→ **REQUIRED ACTION**
The required output is a word-for-word restatement of the material below, from the line with "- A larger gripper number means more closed" through its last line, inclusive.

→ **DATASET EXTRACT**
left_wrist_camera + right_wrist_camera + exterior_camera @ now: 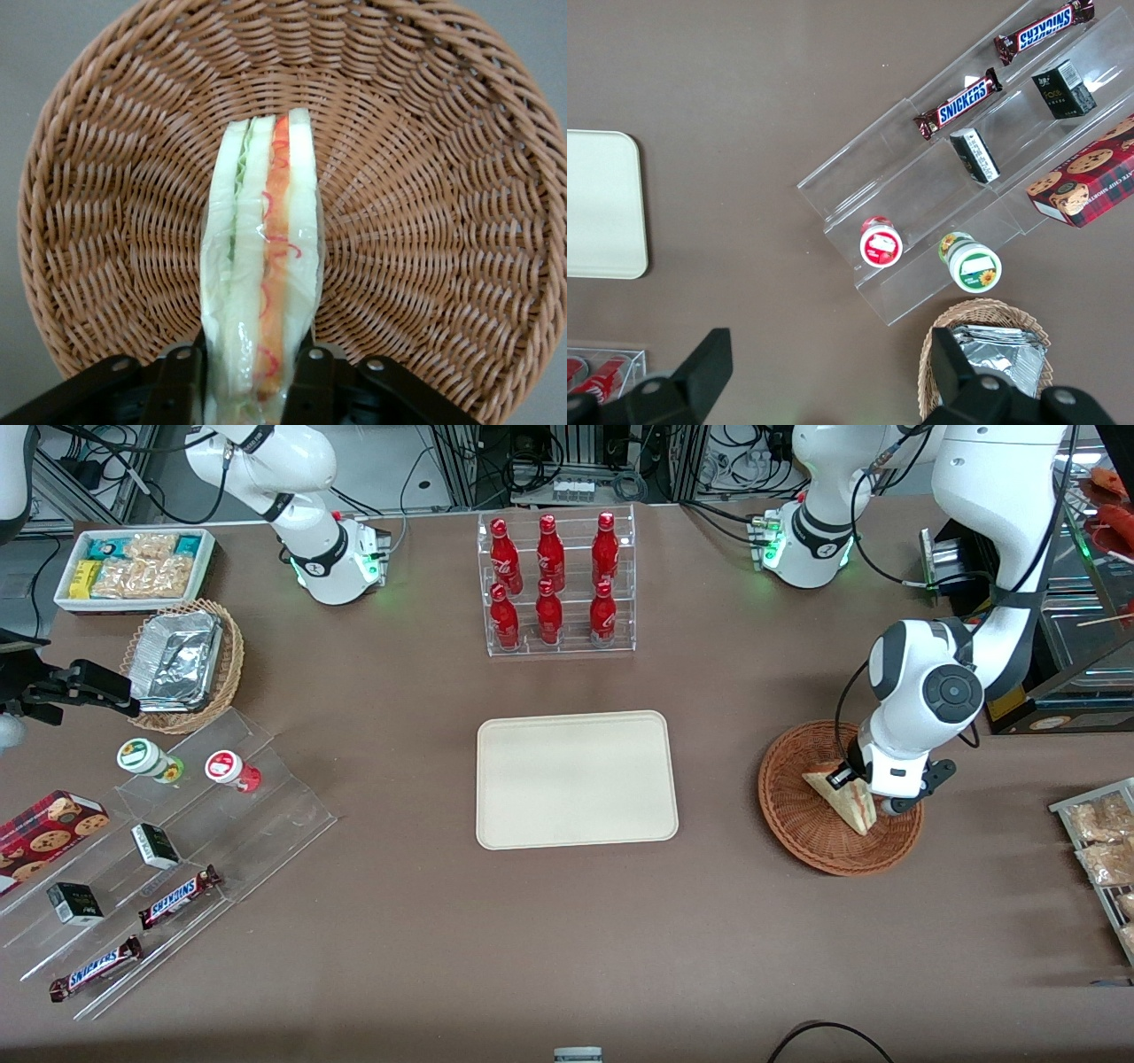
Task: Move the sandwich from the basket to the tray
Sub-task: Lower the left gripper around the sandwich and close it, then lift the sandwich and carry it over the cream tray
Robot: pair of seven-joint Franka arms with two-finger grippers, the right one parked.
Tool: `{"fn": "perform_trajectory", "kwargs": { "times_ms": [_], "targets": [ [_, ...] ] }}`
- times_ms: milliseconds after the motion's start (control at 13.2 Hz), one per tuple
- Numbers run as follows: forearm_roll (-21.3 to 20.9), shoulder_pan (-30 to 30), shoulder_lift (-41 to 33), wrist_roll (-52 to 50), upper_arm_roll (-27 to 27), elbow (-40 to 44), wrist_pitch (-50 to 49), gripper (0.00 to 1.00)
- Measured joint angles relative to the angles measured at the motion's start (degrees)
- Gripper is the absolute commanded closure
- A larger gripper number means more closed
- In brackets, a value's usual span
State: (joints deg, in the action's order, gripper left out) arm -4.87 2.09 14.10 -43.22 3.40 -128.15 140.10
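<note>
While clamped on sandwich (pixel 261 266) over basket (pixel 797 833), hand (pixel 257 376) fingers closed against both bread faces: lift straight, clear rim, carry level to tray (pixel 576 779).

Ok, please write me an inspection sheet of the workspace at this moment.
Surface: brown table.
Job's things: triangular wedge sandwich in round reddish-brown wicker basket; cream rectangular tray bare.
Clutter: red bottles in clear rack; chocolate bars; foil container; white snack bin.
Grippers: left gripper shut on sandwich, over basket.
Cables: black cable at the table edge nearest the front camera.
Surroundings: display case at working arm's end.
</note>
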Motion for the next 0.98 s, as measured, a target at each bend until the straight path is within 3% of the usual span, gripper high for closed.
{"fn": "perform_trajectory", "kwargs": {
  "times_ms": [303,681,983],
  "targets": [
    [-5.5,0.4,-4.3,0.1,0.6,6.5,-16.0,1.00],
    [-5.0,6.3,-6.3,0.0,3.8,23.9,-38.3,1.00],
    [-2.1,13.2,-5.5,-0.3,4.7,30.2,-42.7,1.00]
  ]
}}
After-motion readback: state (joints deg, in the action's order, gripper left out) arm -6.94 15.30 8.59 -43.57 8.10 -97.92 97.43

→ **EXERCISE RESPONSE**
- A larger gripper number means more closed
- In brackets, a value's usual span
State: (joints deg, in the action's order, gripper left out) arm -4.87 2.09 14.10 -43.22 3.40 -128.15 140.10
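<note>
While clamped on sandwich (pixel 261 266) over basket (pixel 797 833), hand (pixel 257 376) fingers closed against both bread faces: lift straight, clear rim, carry level to tray (pixel 576 779).

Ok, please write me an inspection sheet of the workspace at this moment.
Surface: brown table.
Job's things: triangular wedge sandwich in round reddish-brown wicker basket; cream rectangular tray bare.
Clutter: red bottles in clear rack; chocolate bars; foil container; white snack bin.
Grippers: left gripper shut on sandwich, over basket.
Cables: black cable at the table edge nearest the front camera.
Surroundings: display case at working arm's end.
</note>
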Motion for the next 0.98 s, as measured, a target at each bend until the straight path is within 3% of the usual span, gripper high for closed.
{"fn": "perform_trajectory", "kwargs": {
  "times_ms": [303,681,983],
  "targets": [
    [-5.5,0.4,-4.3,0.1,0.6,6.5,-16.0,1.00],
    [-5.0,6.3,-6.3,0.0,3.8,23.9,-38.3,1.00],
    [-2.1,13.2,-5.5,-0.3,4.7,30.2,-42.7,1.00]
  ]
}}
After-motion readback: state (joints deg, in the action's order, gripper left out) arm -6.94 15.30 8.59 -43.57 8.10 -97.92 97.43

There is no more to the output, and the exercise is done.